Níveis de Atuação do Coordenador Técnico

Em síntese, o trabalho do Coordenador Técnico envolve, basicamente, três níveis de atuação:

1) Planejamento das atividades voltadas para o alto rendimento esportivo;
2) Controle rigoroso, individual e coletivo, desse rendimento;
3) Melhoria permanente dos processos que conduzem ao alto rendimento esportivo.

A Evolução das Comissões Técnicas no Futebol

“O técnico tem de estar livre para ficar focado 24 horas por dia na parte técnica e tática.”

A estrutura de poder do futebol atual ainda sobrecarrega o técnico, o ser ‘todo poderoso’ que, na cabeça do dirigente, da imprensa e do torcedor, tudo pode. E de quem é toda a culpa em caso de fracasso.

Não é uma coisa nem outra.

É um profissional fragilizado e que não pode ser responsabilizado sozinho – nem pelo sucesso nem pelo fracasso. Um sistema massacrante, já que é impossível que o treinador domine todas as disciplinas necessárias para o sucesso do seu trabalho.

Em 2000 e 2001, o prof. João Paulo Medina implantou no Internacional de Porto Alegre um projeto moderno, que transformou o clube e deu frutos.

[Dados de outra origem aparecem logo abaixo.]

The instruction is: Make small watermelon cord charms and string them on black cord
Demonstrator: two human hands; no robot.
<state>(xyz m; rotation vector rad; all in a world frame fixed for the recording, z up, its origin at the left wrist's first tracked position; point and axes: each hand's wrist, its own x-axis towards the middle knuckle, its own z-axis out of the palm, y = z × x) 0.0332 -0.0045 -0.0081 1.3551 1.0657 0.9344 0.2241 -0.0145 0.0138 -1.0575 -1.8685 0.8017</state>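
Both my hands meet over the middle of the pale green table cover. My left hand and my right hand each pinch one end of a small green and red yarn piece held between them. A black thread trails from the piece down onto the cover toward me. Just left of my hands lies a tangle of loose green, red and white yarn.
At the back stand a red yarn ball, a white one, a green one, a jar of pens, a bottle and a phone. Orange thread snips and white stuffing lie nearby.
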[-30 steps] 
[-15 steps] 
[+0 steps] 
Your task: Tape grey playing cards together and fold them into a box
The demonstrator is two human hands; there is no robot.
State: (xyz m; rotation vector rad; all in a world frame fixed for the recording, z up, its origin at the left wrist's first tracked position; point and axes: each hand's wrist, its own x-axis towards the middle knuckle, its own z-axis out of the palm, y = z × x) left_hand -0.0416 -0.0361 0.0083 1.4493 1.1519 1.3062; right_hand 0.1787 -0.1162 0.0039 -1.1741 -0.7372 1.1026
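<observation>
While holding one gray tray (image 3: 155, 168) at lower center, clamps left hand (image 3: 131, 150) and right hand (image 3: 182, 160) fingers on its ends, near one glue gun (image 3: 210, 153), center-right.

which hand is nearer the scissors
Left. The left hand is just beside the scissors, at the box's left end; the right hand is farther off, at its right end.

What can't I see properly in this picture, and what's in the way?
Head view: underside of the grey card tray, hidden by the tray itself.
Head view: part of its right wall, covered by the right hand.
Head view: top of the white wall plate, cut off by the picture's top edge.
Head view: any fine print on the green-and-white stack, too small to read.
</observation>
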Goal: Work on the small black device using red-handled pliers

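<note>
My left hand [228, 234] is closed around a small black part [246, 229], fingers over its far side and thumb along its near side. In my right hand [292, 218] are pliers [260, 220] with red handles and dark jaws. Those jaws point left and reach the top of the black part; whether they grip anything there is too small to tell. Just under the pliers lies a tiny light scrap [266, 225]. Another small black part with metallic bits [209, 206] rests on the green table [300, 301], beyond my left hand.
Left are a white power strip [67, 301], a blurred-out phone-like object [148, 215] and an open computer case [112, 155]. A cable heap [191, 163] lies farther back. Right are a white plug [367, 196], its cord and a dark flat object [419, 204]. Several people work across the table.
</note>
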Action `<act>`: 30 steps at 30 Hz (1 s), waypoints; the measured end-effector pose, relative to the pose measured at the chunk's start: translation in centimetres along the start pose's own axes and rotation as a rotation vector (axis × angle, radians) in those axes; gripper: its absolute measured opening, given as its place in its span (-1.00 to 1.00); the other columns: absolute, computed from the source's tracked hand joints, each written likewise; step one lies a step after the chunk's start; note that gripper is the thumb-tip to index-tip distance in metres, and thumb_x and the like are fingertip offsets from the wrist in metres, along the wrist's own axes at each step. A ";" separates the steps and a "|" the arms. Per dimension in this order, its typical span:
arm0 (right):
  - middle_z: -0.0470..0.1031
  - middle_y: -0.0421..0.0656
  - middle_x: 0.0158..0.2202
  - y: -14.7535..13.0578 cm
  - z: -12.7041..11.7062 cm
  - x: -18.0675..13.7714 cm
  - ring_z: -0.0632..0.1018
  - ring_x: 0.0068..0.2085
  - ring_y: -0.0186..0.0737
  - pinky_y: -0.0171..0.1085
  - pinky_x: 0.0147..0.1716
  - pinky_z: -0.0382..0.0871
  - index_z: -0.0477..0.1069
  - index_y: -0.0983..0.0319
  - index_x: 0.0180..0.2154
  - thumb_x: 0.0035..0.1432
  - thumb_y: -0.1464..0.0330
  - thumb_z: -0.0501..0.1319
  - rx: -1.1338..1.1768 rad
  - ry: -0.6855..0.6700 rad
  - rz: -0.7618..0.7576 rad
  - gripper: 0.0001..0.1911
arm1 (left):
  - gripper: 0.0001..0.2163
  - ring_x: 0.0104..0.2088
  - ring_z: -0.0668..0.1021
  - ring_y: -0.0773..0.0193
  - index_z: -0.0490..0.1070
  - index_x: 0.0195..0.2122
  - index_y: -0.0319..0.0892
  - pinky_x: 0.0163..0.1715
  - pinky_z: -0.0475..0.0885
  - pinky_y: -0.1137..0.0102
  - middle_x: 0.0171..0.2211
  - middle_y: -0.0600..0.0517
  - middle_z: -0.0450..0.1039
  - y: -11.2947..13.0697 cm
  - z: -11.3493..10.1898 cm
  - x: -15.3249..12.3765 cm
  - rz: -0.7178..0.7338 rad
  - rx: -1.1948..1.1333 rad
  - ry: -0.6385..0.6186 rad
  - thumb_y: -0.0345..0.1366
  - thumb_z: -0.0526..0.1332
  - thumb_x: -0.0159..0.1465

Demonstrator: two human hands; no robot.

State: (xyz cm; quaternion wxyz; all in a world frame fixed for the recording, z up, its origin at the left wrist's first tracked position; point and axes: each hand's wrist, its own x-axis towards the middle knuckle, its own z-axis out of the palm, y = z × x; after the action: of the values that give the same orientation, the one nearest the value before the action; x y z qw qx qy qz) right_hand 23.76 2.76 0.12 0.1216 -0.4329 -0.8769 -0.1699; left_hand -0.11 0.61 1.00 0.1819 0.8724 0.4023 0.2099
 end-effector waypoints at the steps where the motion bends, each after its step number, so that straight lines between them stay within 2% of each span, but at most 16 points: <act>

Mas ainda não chegou ao limiar da comissão técnica do futuro que propõe. Uma comissão técnica onde o treinador seria substituído pela figura do ‘orientador tático’. Ele explica:

“Nos anos 50, sobressaía a figura do técnico centralizador, quase sempre um ex-jogador que acumulava até a função de preparador físico. Na década seguinte, o futebol sofreu a primeira modificação, com a introdução da preparação física, do médico acompanhando os atletas. Nos anos 70, surgiu a figura do assistente-técnico, do preparador de goleiros e foram agregados à comissão técnica dos clubes e seleções profissionais de áreas como Nutrição, Psicologia, etc. “

Esta comissão técnica multidisciplinar, no entendimento de Medina, foi um passo importante, mas gerou um problema que, hoje, é mal crônico nos clubes: a crise de liderança.

“A necessidade de compor uma comissão técnica com profissionais de diferentes áreas, se por um lado aliviou o trabalho do técnico, por outro acabou criando áreas de atrito. Na comissão técnica do futuro, cresce a importância da figura do coordenador técnico, o agente facilitador para o trabalho do técnico”, explica Medina.

Quando trabalhou com Parreira em 2001, no Internacional, Medina acumulou experiência prática suficiente para saber que este é o caminho. “A função do coordenador não é dar ordens ao técnico, que é o homem que, entre outras responsabilidades, detém a liderança e a confiança do time. Sua função é a de facilitar e fazer funcionar, na forma e no conteúdo, cada aspecto do trabalho técnico de modo integrado. Em síntese, ser o agente facilitador da busca do melhor rendimento do time. O técnico tem de estar livre para ficar focado 24 horas por dia na parte técnica e tática.”